**PROVIDED DATA**
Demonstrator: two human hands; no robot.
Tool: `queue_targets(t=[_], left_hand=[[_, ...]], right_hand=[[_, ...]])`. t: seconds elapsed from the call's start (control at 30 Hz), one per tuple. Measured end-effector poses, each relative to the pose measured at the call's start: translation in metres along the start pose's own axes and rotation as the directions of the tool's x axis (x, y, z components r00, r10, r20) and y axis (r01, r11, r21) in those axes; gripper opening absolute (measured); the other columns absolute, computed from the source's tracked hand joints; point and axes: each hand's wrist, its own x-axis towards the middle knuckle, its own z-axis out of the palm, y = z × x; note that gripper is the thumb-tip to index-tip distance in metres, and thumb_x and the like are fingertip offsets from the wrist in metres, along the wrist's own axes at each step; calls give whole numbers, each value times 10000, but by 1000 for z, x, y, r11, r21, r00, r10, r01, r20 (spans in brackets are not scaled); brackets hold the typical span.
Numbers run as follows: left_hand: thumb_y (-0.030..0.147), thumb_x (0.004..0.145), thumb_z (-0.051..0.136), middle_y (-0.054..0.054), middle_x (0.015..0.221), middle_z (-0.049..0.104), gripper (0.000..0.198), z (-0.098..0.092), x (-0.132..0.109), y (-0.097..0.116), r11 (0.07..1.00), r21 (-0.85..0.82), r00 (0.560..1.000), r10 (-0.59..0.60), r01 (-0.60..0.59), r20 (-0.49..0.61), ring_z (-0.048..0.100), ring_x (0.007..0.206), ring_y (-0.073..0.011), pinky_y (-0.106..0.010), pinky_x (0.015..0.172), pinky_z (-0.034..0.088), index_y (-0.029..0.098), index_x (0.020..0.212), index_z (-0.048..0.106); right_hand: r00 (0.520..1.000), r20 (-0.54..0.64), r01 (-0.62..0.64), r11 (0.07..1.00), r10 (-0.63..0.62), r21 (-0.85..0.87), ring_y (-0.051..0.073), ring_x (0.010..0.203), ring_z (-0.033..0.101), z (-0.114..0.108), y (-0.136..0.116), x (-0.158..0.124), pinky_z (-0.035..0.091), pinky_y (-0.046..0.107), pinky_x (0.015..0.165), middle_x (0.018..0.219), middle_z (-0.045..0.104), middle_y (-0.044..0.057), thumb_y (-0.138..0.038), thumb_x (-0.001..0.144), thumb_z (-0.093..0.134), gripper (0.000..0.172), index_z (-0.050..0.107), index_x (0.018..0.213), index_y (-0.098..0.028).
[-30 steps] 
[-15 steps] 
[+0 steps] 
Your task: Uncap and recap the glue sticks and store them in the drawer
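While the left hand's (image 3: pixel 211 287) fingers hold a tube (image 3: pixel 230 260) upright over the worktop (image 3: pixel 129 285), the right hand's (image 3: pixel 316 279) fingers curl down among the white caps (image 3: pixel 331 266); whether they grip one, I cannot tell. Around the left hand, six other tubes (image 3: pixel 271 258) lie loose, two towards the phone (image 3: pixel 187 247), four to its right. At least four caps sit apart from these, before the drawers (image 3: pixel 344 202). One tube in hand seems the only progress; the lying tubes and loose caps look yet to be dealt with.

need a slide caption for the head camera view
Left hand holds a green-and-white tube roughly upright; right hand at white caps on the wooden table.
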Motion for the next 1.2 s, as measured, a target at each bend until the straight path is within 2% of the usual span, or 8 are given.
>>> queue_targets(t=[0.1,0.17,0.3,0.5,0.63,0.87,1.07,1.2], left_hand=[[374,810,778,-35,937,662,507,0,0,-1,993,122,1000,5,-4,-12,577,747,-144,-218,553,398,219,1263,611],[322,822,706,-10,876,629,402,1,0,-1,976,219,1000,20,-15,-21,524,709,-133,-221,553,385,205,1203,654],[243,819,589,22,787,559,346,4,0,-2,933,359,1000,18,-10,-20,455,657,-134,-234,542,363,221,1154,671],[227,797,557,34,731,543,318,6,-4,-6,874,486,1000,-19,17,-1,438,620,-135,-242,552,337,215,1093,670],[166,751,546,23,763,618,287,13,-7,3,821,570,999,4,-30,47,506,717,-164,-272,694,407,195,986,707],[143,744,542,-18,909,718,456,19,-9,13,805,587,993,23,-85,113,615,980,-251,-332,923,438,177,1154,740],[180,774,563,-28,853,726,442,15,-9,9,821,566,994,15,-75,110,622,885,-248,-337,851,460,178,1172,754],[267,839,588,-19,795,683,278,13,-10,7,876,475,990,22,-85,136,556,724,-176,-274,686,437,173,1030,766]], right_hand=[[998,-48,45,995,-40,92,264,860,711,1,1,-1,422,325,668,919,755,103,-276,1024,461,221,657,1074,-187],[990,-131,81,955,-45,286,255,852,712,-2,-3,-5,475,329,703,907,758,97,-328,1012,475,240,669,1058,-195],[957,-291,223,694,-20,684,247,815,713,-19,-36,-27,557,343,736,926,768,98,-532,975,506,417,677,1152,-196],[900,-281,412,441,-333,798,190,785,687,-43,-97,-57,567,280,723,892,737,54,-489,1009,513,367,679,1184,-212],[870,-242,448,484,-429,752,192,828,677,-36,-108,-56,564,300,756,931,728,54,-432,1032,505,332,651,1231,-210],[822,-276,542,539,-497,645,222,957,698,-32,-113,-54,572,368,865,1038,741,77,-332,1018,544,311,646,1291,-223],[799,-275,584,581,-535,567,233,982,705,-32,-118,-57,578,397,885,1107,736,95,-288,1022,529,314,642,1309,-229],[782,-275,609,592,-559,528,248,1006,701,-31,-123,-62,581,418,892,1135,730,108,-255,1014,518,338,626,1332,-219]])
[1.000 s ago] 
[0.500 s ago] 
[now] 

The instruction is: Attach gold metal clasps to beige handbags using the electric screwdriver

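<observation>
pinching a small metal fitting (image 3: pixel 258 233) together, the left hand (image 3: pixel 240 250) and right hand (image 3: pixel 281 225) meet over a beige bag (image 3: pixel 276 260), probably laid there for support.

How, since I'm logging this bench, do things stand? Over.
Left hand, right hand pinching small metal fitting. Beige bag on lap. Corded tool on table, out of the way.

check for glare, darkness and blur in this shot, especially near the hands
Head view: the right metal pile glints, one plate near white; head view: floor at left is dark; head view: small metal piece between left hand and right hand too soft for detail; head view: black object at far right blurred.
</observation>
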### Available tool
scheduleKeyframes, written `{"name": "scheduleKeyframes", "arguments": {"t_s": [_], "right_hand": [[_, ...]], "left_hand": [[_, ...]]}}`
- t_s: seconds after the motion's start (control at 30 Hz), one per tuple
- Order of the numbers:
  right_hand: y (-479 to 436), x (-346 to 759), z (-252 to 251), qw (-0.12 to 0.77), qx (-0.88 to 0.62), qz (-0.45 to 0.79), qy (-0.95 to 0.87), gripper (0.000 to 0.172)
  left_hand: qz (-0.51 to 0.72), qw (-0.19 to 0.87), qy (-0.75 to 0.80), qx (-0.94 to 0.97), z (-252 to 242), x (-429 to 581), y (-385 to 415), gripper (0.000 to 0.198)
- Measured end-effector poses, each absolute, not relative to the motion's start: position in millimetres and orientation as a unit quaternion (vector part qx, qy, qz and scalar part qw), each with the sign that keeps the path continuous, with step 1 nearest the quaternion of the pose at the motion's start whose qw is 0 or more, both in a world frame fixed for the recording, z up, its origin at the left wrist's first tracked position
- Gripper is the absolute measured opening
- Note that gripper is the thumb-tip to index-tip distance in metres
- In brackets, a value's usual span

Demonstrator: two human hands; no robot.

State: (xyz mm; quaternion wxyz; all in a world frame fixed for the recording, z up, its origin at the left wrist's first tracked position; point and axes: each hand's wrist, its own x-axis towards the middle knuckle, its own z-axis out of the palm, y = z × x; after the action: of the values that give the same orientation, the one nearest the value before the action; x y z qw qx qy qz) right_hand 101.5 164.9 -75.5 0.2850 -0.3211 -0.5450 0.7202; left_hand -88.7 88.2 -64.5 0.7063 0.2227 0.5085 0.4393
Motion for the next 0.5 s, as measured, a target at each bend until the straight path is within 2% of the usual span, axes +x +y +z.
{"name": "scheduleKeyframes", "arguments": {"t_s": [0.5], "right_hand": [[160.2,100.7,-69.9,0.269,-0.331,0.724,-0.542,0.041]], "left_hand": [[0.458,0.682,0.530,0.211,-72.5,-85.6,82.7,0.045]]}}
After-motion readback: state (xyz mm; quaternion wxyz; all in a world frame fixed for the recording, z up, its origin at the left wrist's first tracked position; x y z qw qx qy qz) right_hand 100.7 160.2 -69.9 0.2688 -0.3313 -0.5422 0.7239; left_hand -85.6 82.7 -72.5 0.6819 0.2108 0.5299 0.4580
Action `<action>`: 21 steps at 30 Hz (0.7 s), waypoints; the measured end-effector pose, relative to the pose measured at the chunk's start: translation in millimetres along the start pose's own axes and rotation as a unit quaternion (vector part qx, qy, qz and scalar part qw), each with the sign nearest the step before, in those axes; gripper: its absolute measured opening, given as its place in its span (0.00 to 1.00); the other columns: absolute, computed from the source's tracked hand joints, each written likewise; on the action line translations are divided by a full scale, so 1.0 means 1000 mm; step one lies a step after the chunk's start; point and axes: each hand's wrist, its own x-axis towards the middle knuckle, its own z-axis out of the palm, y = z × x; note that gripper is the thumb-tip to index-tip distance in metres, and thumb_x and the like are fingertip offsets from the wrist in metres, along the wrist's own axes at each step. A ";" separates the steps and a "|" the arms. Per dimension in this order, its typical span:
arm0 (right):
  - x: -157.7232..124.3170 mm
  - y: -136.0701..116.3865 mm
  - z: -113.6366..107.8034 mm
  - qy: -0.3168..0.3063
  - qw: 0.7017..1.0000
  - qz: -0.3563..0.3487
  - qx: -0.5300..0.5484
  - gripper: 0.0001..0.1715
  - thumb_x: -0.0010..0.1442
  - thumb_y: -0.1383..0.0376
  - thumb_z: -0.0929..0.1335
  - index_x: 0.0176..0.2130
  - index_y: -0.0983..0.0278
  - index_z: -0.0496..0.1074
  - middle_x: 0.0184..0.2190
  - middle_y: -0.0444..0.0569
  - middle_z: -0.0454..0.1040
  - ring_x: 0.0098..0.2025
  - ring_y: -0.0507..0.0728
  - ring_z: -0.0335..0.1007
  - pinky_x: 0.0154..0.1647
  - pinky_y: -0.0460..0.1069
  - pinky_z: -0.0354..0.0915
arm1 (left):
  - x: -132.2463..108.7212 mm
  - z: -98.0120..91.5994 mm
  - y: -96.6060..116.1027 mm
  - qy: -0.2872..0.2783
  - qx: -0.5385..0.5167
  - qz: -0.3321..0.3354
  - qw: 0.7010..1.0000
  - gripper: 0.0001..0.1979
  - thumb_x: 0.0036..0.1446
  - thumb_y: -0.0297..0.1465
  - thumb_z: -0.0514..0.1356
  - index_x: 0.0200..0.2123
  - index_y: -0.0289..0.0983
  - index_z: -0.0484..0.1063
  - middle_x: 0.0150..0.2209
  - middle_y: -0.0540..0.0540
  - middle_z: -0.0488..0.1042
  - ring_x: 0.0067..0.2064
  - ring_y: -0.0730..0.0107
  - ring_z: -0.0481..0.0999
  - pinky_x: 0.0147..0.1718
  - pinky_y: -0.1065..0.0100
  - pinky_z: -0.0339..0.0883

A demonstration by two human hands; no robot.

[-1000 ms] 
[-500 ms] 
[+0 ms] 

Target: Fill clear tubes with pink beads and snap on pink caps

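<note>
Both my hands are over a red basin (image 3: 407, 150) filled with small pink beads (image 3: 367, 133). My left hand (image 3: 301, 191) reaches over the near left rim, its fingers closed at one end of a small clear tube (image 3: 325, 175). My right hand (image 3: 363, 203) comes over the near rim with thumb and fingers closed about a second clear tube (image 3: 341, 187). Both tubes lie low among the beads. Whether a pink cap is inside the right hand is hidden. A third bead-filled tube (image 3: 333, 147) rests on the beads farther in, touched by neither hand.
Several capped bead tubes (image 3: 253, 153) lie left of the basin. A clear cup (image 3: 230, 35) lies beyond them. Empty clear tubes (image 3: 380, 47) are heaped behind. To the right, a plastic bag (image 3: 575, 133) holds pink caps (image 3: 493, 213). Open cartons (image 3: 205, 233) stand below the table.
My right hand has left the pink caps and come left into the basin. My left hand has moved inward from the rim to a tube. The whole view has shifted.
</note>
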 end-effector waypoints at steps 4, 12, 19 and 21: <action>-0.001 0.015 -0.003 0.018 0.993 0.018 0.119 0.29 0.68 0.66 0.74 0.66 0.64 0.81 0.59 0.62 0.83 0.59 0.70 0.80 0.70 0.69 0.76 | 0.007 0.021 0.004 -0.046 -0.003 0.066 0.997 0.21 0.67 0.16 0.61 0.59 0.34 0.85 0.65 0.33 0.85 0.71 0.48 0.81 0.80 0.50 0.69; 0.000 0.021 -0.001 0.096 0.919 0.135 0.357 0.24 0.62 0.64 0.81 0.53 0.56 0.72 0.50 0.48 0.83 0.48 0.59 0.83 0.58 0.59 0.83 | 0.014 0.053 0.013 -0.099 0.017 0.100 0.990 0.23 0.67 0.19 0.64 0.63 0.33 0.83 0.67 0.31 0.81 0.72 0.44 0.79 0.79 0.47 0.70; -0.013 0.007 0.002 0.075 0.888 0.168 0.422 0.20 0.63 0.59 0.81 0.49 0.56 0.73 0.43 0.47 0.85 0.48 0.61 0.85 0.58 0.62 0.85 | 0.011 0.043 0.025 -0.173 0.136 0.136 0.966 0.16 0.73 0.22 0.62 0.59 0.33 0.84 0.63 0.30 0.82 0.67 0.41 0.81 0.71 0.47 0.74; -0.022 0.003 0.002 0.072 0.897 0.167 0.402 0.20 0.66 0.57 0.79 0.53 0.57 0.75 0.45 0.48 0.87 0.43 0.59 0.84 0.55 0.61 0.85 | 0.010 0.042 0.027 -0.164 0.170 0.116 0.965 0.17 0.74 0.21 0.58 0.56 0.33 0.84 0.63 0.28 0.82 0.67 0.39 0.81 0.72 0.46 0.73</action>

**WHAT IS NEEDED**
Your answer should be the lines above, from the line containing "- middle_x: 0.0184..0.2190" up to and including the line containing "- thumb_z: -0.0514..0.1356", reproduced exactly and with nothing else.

**SOLUTION FOR THIS PROBLEM**
  - middle_x: 0.0184..0.2190
  - middle_y: -0.0444..0.0569
  - middle_z: -0.0454..0.1040
  - ring_x: 0.0098..0.2025
  - ring_y: -0.0507..0.0728
  - ring_z: -0.0335..0.1007
  - pinky_x: 0.0154..0.1647
  - pinky_y: -0.0460..0.1069
  - pinky_z: -0.0354..0.0915
arm1 (left):
  - x: -132.2463..108.7212 mm
  - z: -98.0120..91.5994 mm
  - y: -96.6060..116.1027 mm
  - qy: -0.2872..0.2783
  - qx: -0.5385..0.5167
  - qz: -0.3321..0.3354
  - qw: 0.7010..1.0000
  - gripper: 0.0001..0.1979
  - thumb_x: 0.0036..0.1446
  - thumb_y: -0.0297..0.1465
  - thumb_z: -0.0514..0.1356

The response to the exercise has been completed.